The words he at once gave utterance to were as remarkable as all the rest.
“Gentlemen,” said he, “you must pardon my agitation. This cry—you need not seek its source—is one to which I am only too well accustomed. I have been the happy father of six children. Five I have buried, and, before the death of each, this same cry has echoed in my ears. I have but one child left, a daughter,—she is ill at the hotel. Do you wonder that I shrink from this note of warning, and show myself something less than a man under its influence? I am going home; but, first, one word about this stone.” Here he lifted it and bestowed, or appeared to bestow on it, an anxious scrutiny, putting on his glasses and examining it carefully before passing it back to the inspector.
“I have heard,” said he, with a change of tone which must have been noticeable to every one, “that this stone was a very superior one, and quite worthy of the fame it bore here in America. But, gentlemen, you have all been greatly deceived in it; no one more than he who was willing to commit murder for its possession. The stone, which you have just been good enough to allow me to inspect, is no diamond, but a carefully manufactured bit of paste not worth the rich and elaborate setting which has been given to it. I am sorry to be the one to say this, but I have made a study of precious stones, and I can not let this bare-faced imitation pass through my hands without a protest. Mr. Ramsdell,” this to our host, “I beg you will allow me to utter my excuses, and depart at once. My daughter is worse,—this I know, as certainly as that I am standing here. The cry you have heard is the one superstition of our family. Pray God that I find her alive!”

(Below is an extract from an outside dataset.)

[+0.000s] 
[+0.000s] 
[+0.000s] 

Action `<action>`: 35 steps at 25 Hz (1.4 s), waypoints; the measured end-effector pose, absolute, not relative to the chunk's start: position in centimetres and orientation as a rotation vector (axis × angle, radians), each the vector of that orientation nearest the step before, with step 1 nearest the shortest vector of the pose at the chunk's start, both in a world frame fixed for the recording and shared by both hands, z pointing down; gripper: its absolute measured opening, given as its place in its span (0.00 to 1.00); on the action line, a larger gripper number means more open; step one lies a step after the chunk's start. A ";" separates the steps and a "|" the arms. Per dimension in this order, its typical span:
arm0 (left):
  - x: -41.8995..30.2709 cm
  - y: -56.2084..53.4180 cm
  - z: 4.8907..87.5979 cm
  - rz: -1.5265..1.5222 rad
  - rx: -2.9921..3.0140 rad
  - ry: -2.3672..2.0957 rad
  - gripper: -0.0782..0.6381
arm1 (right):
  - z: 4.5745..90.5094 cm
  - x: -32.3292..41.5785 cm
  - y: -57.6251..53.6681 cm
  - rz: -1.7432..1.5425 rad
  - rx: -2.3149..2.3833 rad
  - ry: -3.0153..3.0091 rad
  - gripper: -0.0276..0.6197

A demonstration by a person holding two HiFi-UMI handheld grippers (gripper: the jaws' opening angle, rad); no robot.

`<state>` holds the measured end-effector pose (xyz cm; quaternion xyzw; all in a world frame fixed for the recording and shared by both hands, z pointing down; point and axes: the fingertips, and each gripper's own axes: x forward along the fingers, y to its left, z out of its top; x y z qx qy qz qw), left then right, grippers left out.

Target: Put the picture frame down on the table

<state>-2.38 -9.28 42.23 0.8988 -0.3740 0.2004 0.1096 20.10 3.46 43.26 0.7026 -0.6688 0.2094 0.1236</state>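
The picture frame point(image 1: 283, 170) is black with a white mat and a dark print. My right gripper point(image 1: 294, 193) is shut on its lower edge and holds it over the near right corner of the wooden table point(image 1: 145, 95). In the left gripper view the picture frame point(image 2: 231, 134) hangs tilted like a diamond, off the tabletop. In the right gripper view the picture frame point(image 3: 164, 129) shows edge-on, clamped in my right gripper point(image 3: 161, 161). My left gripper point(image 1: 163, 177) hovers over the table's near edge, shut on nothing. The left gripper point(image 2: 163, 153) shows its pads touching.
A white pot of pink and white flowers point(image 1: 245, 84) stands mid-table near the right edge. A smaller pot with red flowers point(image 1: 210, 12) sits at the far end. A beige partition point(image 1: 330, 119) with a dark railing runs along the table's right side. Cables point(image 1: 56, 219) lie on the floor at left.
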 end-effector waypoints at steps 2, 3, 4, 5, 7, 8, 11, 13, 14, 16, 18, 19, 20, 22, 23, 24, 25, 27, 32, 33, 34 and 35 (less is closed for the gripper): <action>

After this, what could be said? Though no one who had heard him, not even my own romantic self, showed any belief in this interpretation of the remarkable sound that had just gone thrilling through the house, yet, in face of his declared acceptance of it as a warning, and the fact that all efforts had failed to locate the sound, or even to determine its source, no other course seemed open but to let this distinguished man depart with the suddenness his superstitious fears demanded.
That this was in opposition to the inspector’s wishes was evident enough. Naturally, he would have preferred Mr. Grey to remain, if only to make clear his surprising conclusions in regard to a diamond which had passed through the hands of some of the best judges in the country, without a doubt having been raised as to its genuineness.